— Required work —
In this exercise, reproduce the whole listing exactly.

==== Data extract

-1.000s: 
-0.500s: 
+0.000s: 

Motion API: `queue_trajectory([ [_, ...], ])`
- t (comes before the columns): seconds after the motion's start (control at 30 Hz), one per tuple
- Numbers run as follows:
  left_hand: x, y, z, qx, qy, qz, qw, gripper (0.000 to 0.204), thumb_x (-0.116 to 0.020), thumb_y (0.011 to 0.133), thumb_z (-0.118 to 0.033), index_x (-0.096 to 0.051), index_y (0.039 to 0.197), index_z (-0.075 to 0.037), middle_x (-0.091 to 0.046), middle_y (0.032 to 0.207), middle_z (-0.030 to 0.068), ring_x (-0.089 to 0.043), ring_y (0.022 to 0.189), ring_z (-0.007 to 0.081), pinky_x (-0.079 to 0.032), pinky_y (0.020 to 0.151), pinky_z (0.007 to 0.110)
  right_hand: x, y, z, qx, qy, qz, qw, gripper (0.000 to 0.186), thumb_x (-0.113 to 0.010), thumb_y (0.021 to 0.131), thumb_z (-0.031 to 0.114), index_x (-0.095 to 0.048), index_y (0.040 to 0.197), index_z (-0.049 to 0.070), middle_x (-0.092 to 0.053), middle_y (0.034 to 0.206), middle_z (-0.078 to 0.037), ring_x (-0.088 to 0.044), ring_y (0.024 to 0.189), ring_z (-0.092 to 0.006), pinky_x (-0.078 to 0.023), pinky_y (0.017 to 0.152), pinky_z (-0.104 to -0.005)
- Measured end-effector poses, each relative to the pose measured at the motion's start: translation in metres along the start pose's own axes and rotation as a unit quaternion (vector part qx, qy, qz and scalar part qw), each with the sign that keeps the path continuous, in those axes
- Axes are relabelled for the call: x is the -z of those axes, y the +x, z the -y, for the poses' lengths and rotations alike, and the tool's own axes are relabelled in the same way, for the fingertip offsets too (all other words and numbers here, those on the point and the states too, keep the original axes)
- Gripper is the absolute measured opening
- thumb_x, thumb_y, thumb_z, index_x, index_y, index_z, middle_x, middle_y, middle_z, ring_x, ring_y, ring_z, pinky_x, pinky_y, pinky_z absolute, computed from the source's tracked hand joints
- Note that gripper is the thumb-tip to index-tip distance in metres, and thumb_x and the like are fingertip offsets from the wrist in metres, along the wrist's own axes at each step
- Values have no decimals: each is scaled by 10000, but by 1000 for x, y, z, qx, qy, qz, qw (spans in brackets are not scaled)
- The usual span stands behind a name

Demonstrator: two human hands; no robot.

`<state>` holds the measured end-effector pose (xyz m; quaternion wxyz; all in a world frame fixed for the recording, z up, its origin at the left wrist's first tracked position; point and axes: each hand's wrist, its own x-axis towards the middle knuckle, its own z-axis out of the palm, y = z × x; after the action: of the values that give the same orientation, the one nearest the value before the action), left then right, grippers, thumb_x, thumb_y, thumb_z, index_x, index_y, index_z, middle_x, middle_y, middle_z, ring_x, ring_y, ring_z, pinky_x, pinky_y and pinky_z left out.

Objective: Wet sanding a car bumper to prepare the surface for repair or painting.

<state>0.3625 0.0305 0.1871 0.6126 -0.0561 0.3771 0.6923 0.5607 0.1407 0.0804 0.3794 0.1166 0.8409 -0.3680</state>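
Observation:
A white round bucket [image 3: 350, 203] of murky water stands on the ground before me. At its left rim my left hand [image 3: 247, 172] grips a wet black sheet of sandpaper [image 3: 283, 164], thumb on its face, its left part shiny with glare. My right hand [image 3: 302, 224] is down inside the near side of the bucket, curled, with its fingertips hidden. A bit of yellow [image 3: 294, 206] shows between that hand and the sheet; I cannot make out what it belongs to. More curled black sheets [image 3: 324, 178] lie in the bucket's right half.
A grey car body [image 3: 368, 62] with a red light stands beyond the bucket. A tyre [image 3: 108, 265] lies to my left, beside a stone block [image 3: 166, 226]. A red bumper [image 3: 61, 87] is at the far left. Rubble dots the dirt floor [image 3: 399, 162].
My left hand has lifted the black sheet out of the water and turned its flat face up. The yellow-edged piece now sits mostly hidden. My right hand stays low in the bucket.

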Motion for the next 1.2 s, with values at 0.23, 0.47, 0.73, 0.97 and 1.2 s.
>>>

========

— Output of the exercise —
-1.000s: 
-0.500s: 
+0.000s: 

Motion API: `queue_trajectory([ [_, ...], ])`
- t (comes before the columns): seconds after the motion's start (control at 30 Hz), one per tuple
- Numbers run as follows:
  left_hand: x, y, z, qx, qy, qz, qw, gripper (0.000 to 0.204), thumb_x (-0.116 to 0.020), thumb_y (0.011 to 0.133), thumb_z (-0.118 to 0.033), index_x (-0.096 to 0.051), index_y (0.039 to 0.197), index_z (-0.075 to 0.037), middle_x (-0.091 to 0.046), middle_y (0.032 to 0.207), middle_z (-0.030 to 0.068), ring_x (-0.089 to 0.043), ring_y (0.022 to 0.189), ring_z (-0.007 to 0.081), pinky_x (-0.079 to 0.032), pinky_y (0.020 to 0.151), pinky_z (0.007 to 0.110)
  right_hand: x, y, z, qx, qy, qz, qw, gripper (0.000 to 0.186), thumb_x (-0.113 to 0.010), thumb_y (0.021 to 0.131), thumb_z (-0.031 to 0.114), index_x (-0.095 to 0.048), index_y (0.040 to 0.197), index_z (-0.049 to 0.070), middle_x (-0.092 to 0.053), middle_y (0.034 to 0.206), middle_z (-0.078 to 0.037), ring_x (-0.088 to 0.044), ring_y (0.024 to 0.189), ring_z (-0.092 to 0.006), pinky_x (-0.078 to 0.023), pinky_y (0.017 to 0.152), pinky_z (-0.104 to -0.005)
- Measured end-effector poses, each relative to the pose measured at the motion's start: translation in metres along the start pose's own axes and rotation as a unit quaternion (vector part qx, qy, qz and scalar part qw), each with the sign that keeps the path continuous, in those axes
- Axes are relabelled for the call: x is the -z of those axes, y the +x, z the -y, for the poses' lengths and rotations alike, and the tool's own axes are relabelled in the same way, for the fingertip offsets too (all other words and numbers here, those on the point and the states too, keep the original axes)
- Gripper is the absolute measured opening
- thumb_x, thumb_y, thumb_z, index_x, index_y, index_z, middle_x, middle_y, middle_z, ring_x, ring_y, ring_z, pinky_x, pinky_y, pinky_z absolute, computed from the source's tracked hand joints
- Note that gripper is the thumb-tip to index-tip distance in metres, and thumb_x and the like are fingertip offsets from the wrist in metres, along the wrist's own axes at each step
- Values have no decimals: each is scaled by 10000, but by 1000 for x, y, z, qx, qy, qz, qw (spans in brackets are not scaled)
- The usual span stands behind a name

Demonstrator: two human hands; no robot.

`<state>` holds the measured end-effector pose (xyz m; quaternion wxyz; all in a world frame fixed for the recording, z up, its origin at the left wrist's first tracked position; point and axes: each hand's wrist, its own x-axis towards the middle knuckle, its own z-axis out of the palm, y = z × x; after the action: of the values that give the same orientation, the one nearest the value before the action), left then right, grippers, thumb_x, thumb_y, thumb_z, index_x, index_y, index_z, middle_x, middle_y, middle_z, ring_x, ring_y, ring_z, pinky_x, pinky_y and pinky_z left out.

Objective: Wet sanding a car bumper to prepare the surface for repair or painting.

<state>0.3625 0.0305 0.1871 0.6126 -0.0561 0.3771 0.6923 0.5607 0.1407 0.0804 0.3794 0.1166 0.8409 -0.3680</state>
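Observation:
A white round bucket [image 3: 350, 203] of murky water stands on the ground before me. At its left rim my left hand [image 3: 247, 172] grips a wet black sheet of sandpaper [image 3: 283, 164], thumb on its face, its left part shiny with glare. My right hand [image 3: 302, 224] is down inside the near side of the bucket, curled, with its fingertips hidden. A bit of yellow [image 3: 294, 206] shows between that hand and the sheet; I cannot make out what it belongs to. More curled black sheets [image 3: 324, 178] lie in the bucket's right half.
A grey car body [image 3: 368, 62] with a red light stands beyond the bucket. A tyre [image 3: 108, 265] lies to my left, beside a stone block [image 3: 166, 226]. A red bumper [image 3: 61, 87] is at the far left. Rubble dots the dirt floor [image 3: 399, 162].
My left hand has lifted the black sheet out of the water and turned its flat face up. The yellow-edged piece now sits mostly hidden. My right hand stays low in the bucket.
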
Motion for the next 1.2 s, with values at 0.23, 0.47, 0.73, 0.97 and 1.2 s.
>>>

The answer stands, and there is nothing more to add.